17Classification of verbal tenses: Part-of speech tagger and morphological analyzer released with Tint can identify and classify verbs at token level, but sometimes the modality, form and tense of a verb is the result of a sequence of tokens, as in compound tenses such as participio passato, or passive verb forms. For this reason, we include in Tint a new tense module to provide a more complete annotation of multi-token verbal forms. The module supports also the analysis of discontinuous expressions, like for example ho sempre mangiato.
18Text reuse: Detecting text reuse is useful when, in a document, we want to measure the overlap with a given corpus. This is needed in a number of applications, for example for plagiarism detection, stylometry, authorship attribution, citation analysis, etc. Tint includes now a component to deal with this task, i.e. identifying parts of an input text that overlap with a given corpus. First of all, each sentence of the corpus is compared with the sentences in the processed text using the Fuzzy-Wuzzy package11, a Java fuzzy string matching implementation: this allows the system not to miss expressions that are slightly different with respect to the texts in the original corpus. In this phase, only long spans of text can be considered, as the probability of an incorrect match on fuzzy comparison grows as soon as the text length decreases. A second step checks whether the overlap involves the whole sentence and, if not, it analyzes the two texts and identifies the number of overlapping tokens. Finally, the Stanford CoreNLP quote annotator12 is used to catch text reuse that is in between quotes, ignoring the length limitation of the fuzzy comparison.
19Readability: In this module, we compute some metrics that can be useful to assess the readability of a text, partially inspired by Dell’Orletta et al. (2011) and Tonelli et al. (2012). In particular, we include the following indices:
Number of content words, hyphens (using iText Java Library13), sentences having less than a fixed number of words, distribution of tokens based on part-of-speech.
Type-token ratio (TTR), i.e. the ratio between the number of different lemmas and the number of tokens; high TTR indicates a high degree of lexical variation.
Lexical density, i.e. the number of content words divided by the total number of words.
Amount of coordinate and subordinate clauses, along with the ratio between them.
Depth of the parse tree for each sentence: both average and max depth are calculated on the whole text.
•Gulpease formula (Lucisano and Piemontese, 1988) to measure the readability at document level.

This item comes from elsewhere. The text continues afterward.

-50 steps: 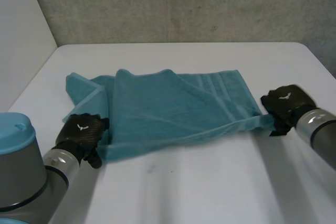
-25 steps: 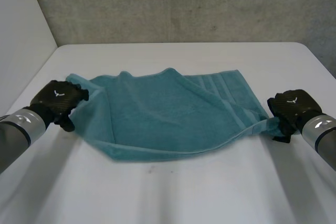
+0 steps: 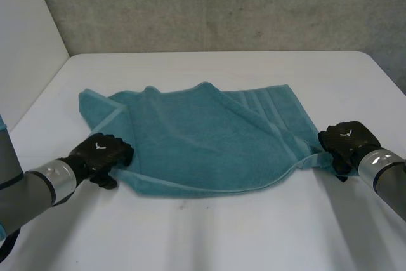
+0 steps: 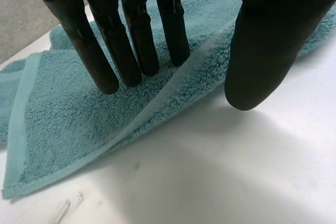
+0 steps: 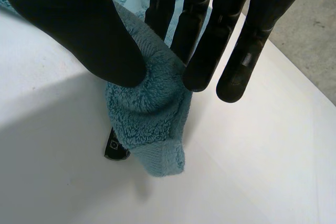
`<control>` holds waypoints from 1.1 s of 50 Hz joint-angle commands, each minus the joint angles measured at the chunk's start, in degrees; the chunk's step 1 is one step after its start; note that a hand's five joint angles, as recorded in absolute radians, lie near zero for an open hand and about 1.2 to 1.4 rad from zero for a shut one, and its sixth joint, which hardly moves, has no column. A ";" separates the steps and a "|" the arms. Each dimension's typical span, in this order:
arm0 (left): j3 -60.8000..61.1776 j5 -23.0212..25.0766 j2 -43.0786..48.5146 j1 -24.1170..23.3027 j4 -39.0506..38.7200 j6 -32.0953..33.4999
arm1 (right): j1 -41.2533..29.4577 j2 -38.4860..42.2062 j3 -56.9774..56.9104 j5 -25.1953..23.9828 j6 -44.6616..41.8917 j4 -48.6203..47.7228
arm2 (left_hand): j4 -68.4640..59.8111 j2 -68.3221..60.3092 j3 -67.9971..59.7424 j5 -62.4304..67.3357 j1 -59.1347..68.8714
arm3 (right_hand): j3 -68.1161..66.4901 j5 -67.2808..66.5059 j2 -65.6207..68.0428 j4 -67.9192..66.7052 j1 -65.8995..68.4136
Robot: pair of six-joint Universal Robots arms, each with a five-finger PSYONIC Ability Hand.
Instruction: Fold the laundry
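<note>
While the teal towel (image 3: 209, 138) is lying rumpled with the white table (image 3: 228, 233) under it, the left hand (image 3: 101, 155) is resting straight fingers (image 4: 134, 45) on the towel's near left edge, its thumb standing apart beyond that edge, gripping nothing. The right hand (image 3: 346, 139) is pinching the towel's near right corner between thumb and fingers, bunching it.

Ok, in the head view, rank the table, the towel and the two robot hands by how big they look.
1. table
2. towel
3. left robot hand and right robot hand: they look about alike, so I won't rank one over the other.
</note>
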State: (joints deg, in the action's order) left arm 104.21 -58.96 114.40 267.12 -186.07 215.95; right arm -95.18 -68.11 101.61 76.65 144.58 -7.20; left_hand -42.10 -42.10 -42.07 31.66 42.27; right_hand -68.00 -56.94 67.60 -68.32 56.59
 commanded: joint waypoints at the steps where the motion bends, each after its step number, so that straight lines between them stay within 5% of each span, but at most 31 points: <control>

Text difficulty based on word lists from De Mauro’s Dictionary of Basic Italian14.
20Multi-word expressions: A specific multi-token annotator has been implemented to recognize more than 13,450 multi-word expressions, the so-called ‘polirematiche’ (Voghera, 2004), manually collected from various online resources. The list includes verbal, nominal, adjectival and prepositional expressions (e.g. lasciar perdere, società per azioni, nei confronti di, mezzo morto). This annotator can identify also discontinuous multiwords. For example, in the expression andare a genio (Italian phrase that means “to like”) an adverb can be included, as in andare troppo a genio. Similarly, in such phrases one can find nouns and adjectives (e.g. lasciare Antonio a piedi, where lasciare a piedi is an Italian multiword for leave stranded).
21Anglicisms: A list of more than 2,500 anglicisms, collected from the web, is included in the last release of Tint, and a particular annotator identifies them in the text and distinguishes between adapted (“chattare”, “skillato”) and non-adapted anglicisms (“spread”, “leadership”). This module can then be used to track the use of borrowings from English in Italian texts, a phenomenon much debated in the media and among scholars (Fanfani, 1996; Furiassi, 2008).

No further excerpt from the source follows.